Un tel projet, dont le financement pourra se faire dans le cadre d’un partenariat public-privé (PPP) ou bien par le biais de la coopération bi ou multilatérale, aurait de multiples retombées:

  • Il permettrait  de créer toute une nouvelle dynamique économique touchant les différentes régions du pays, avec l’introduction de nouvelles pratiques agricoles, technologiques et éco-industrielles, participant ainsi au développement régional durable.
  • Il permettrait la création de dizaines de milliers d’emplois directs et autant d’emplois indirects, dont une bonne partie serait destinée aux jeunes diplômés de l’enseignement supérieur, éventuellement moyennant des cycles de reconversion.
  • Il permettrait en outre de lutter efficacement contre l’exode rural et l’immigration illégale des jeunes, qui se fait souvent au péril de leurs vies.
  • Il permettrait enfin et surtout la réinvention de la Tunisie verte, une Tunisie telle que rêvée par ses enfants, tout en en faisant un modèle à l’échelle internationale en matière d’«économie verte», de protection de l’environnement, de lutte contre le réchauffement climatique et contre la désertification.

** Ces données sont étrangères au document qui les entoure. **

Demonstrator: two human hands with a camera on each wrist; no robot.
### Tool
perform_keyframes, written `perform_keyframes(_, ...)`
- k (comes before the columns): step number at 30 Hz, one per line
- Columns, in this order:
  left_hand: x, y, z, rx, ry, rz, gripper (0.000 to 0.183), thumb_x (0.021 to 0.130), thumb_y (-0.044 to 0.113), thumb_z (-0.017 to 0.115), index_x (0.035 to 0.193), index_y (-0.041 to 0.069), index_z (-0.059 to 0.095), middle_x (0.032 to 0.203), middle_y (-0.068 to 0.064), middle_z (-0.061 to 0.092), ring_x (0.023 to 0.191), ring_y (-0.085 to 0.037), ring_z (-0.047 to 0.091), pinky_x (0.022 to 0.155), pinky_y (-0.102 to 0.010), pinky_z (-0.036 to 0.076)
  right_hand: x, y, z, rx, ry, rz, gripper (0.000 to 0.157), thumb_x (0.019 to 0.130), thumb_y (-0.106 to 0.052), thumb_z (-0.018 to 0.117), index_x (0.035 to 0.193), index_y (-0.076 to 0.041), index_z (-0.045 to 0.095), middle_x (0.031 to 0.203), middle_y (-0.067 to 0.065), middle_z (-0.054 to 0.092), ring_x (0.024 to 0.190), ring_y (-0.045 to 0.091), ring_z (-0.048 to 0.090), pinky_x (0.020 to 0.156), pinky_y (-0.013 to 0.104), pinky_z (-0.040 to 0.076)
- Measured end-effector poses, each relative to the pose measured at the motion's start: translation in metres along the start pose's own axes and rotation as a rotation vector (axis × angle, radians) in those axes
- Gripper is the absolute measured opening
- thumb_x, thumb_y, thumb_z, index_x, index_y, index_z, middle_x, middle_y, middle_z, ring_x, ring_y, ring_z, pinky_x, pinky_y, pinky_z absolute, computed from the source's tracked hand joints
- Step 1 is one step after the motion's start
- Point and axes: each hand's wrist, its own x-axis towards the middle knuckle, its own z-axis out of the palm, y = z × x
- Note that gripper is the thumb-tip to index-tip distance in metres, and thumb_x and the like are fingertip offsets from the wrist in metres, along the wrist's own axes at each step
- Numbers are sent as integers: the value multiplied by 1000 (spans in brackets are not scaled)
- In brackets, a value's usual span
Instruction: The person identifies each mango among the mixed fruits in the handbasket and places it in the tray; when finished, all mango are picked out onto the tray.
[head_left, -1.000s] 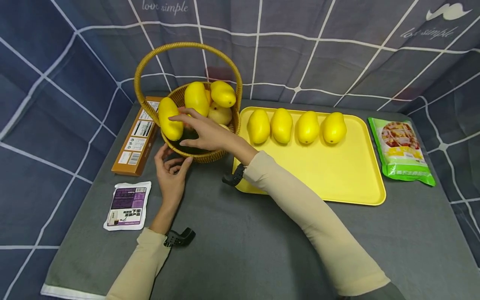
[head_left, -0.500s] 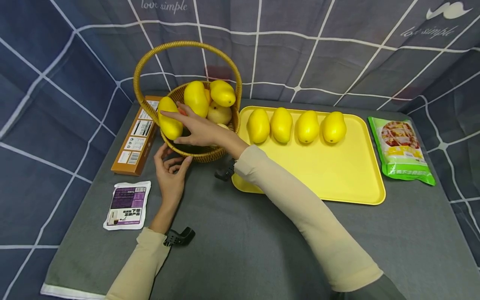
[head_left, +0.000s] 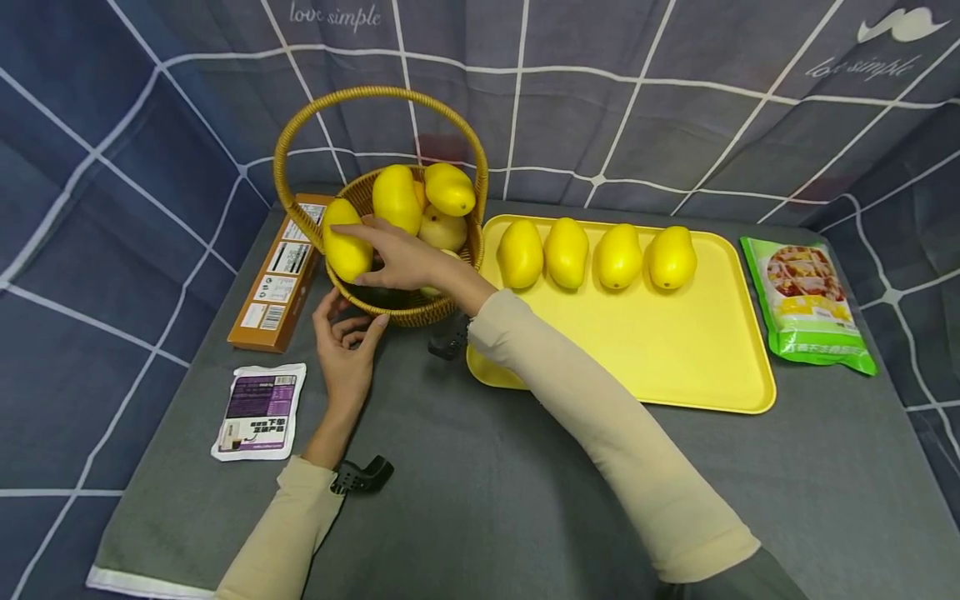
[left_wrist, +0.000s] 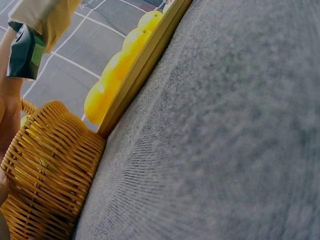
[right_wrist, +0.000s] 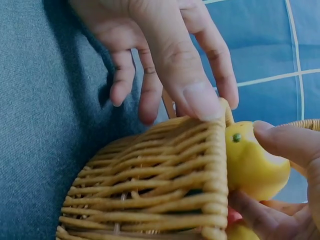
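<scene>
In the head view, a wicker basket [head_left: 408, 314] with a tall hoop handle holds several fruits. My right hand [head_left: 412, 260] reaches over its rim and grips the yellow mango [head_left: 344, 252] at the left side. The right wrist view shows the thumb on one side of that mango [right_wrist: 255, 165] and fingers on the other. My left hand [head_left: 347, 354] holds the basket's near-left rim, with its thumb [right_wrist: 192, 82] against the wicker and other fingers bent outside. Two more mangoes [head_left: 396, 198] lie behind, beside a pale round fruit [head_left: 441, 228]. A dark green fruit lies partly under my right hand.
Right of the basket, a yellow tray [head_left: 637, 350] carries several mangoes [head_left: 618, 257] in a row along its back. A green snack bag [head_left: 810, 302] lies farther right. On the left are an orange-brown box [head_left: 276, 279] and a white-and-purple packet [head_left: 259, 412]. A grid-patterned cloth hangs behind.
My right hand has moved slightly left and its fingers have settled around the left mango in the basket. The left hand stays on the basket. The view has shifted slightly.
</scene>
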Motion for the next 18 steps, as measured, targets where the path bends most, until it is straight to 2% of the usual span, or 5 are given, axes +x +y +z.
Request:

Comme je n’oublie pas que nous sommes en Tunisie, je suis loin d’ignorer que d’aucuns pourraient trouver cette proposition quelque peu utopique et objecter que j’y aurais occulté les questions cruciales afférentes aux coûts (coût des énergies renouvelables, coûts de l’eau dessalée, etc.), je répondrai ceci:

Concernant la faisabilité de ce projet

Dans notre monde actuel, presque rien n’est techniquement impossible.

D’ailleurs, l’un des paradoxes de notre époque consiste en le recul incessant du seuil du techniquement impossible, grâce aux gigantesques progrès réalisés par l’intelligence humaine, et le recul presque autant de la morale et de la sagesse, mais c’est là tout un autre sujet.
Il suffit de se rappeler que des projets analogues,  certes d’une envergure moindre, sont déjà opérationnels dans différentes régions du monde.
Non ! Ce projet est parfaitement réalisable, pourvu qu’il soit soutenu par une sincère volonté politique.

Concernant les coûts

Même s’il est vrai que les coûts afférents à ces technologies sont aujourd’hui encore moins compétitifs, il en sera sûrement autrement dans un proche avenir, car l’évolution technologique n’obéit pas à des lois linéaires. Elle procède par ce que l’on appelle des « sauts technologiques »  faisant considérablement améliorer le rendement des équipements tout en réduisant leurs coûts. C’est ce que nous avons enregistré dans le domaine des TIC (technologies de l’information et de la communication). C’est également ce que l’on observe dans les technologies du photovoltaïque où les coûts actuels n’ont rien à voir avec ce qu’ils étaient il y a deux ans!

Ce même phénomène est en train d’advenir pour les diverses technologies en relation avec les énergies renouvelables.

Par ailleurs, on a trop souvent tendance à comparer des chiffres bruts difficilement comparables, selon une approche comptable, alors qu’il convient de tenir compte, pour l’évaluation d’un projet comme celui qui nous intéresse ici, de son impact sur les plans écologique, social, sécuritaire, humain, et de développement en général.

Si tel est le cas, sa rentabilité devient absolument évidente.
Bien entendu, des études de faisabilité plus détaillées sont indispensables, mais l’idée mérite, à mon sens, l’attention de tous ceux qui se sentent concernés par l’avenir de notre pays et surtout par celui de notre jeunesse qui a urgemment besoin de rêve et d’espoir.